## Activity
From the listing below, copy only the lines from the line that contains "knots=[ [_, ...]" to the line that contains "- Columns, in", counting those two lines as part of the copy.

## Material provided
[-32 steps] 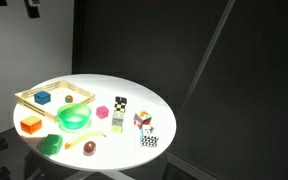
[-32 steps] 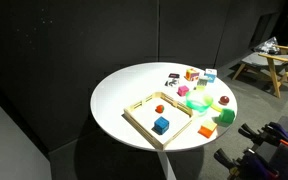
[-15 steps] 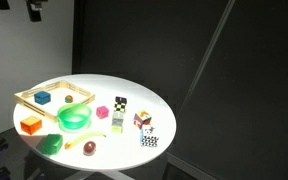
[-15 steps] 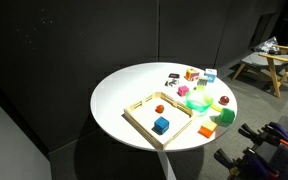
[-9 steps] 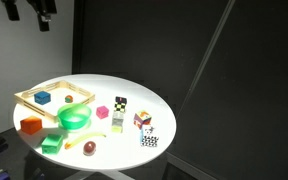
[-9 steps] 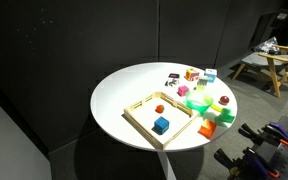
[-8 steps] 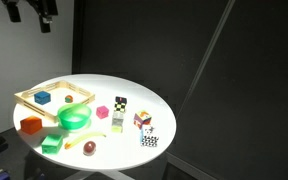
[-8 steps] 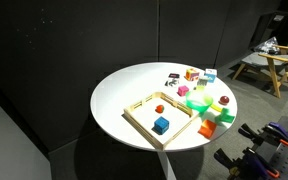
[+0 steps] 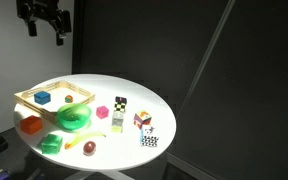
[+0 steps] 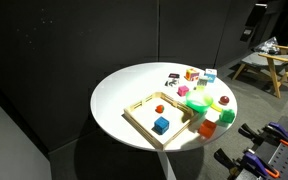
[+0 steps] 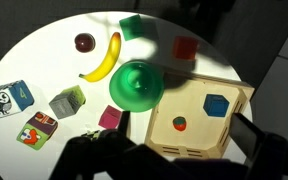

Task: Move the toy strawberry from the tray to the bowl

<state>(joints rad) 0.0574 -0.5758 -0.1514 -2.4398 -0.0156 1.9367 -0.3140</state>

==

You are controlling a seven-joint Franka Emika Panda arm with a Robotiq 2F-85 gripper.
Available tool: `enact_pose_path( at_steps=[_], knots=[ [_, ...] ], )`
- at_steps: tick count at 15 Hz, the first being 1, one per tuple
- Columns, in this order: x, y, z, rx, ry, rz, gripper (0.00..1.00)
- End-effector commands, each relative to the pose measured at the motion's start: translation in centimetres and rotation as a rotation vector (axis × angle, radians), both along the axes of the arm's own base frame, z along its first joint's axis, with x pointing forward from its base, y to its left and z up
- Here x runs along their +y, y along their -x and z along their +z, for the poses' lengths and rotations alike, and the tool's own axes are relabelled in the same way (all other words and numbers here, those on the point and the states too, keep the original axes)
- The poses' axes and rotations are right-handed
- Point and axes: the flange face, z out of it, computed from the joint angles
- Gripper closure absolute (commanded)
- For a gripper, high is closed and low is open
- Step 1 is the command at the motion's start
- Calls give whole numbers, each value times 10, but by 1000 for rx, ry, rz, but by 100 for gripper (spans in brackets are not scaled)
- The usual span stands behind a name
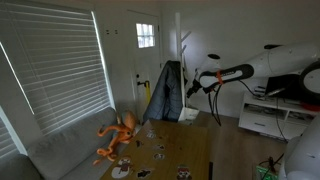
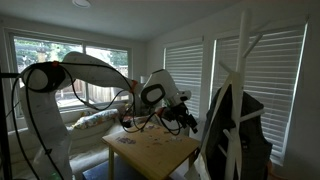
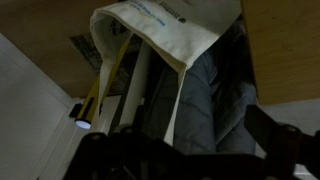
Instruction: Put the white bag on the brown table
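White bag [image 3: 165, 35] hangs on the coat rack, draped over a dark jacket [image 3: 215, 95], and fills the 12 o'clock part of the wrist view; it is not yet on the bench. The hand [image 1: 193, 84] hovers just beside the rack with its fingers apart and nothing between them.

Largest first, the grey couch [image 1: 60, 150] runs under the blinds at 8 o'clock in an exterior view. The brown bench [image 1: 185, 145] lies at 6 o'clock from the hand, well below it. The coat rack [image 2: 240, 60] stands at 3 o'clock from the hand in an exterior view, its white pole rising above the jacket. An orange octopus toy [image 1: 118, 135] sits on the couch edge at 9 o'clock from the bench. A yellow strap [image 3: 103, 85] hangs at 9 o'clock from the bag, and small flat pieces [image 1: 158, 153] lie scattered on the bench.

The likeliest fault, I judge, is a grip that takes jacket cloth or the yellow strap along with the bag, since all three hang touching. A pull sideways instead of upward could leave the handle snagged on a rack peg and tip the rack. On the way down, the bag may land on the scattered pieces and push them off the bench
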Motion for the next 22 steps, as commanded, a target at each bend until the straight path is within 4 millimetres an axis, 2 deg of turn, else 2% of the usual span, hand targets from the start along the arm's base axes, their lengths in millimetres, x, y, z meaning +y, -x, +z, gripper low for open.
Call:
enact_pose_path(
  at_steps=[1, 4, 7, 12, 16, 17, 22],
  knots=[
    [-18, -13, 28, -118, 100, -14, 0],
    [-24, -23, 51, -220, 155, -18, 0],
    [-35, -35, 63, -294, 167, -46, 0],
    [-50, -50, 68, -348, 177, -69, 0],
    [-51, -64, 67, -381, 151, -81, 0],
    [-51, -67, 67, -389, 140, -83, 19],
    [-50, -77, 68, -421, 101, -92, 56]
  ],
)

## Worked solution
Available tool: `enact_pose_path( at_steps=[_], knots=[ [_, ...] ], )`
- at_steps: tick count at 15 Hz, the first being 1, one per tuple
- Columns, in this order: x, y, z, rx, ry, rz, gripper (0.00..1.00)

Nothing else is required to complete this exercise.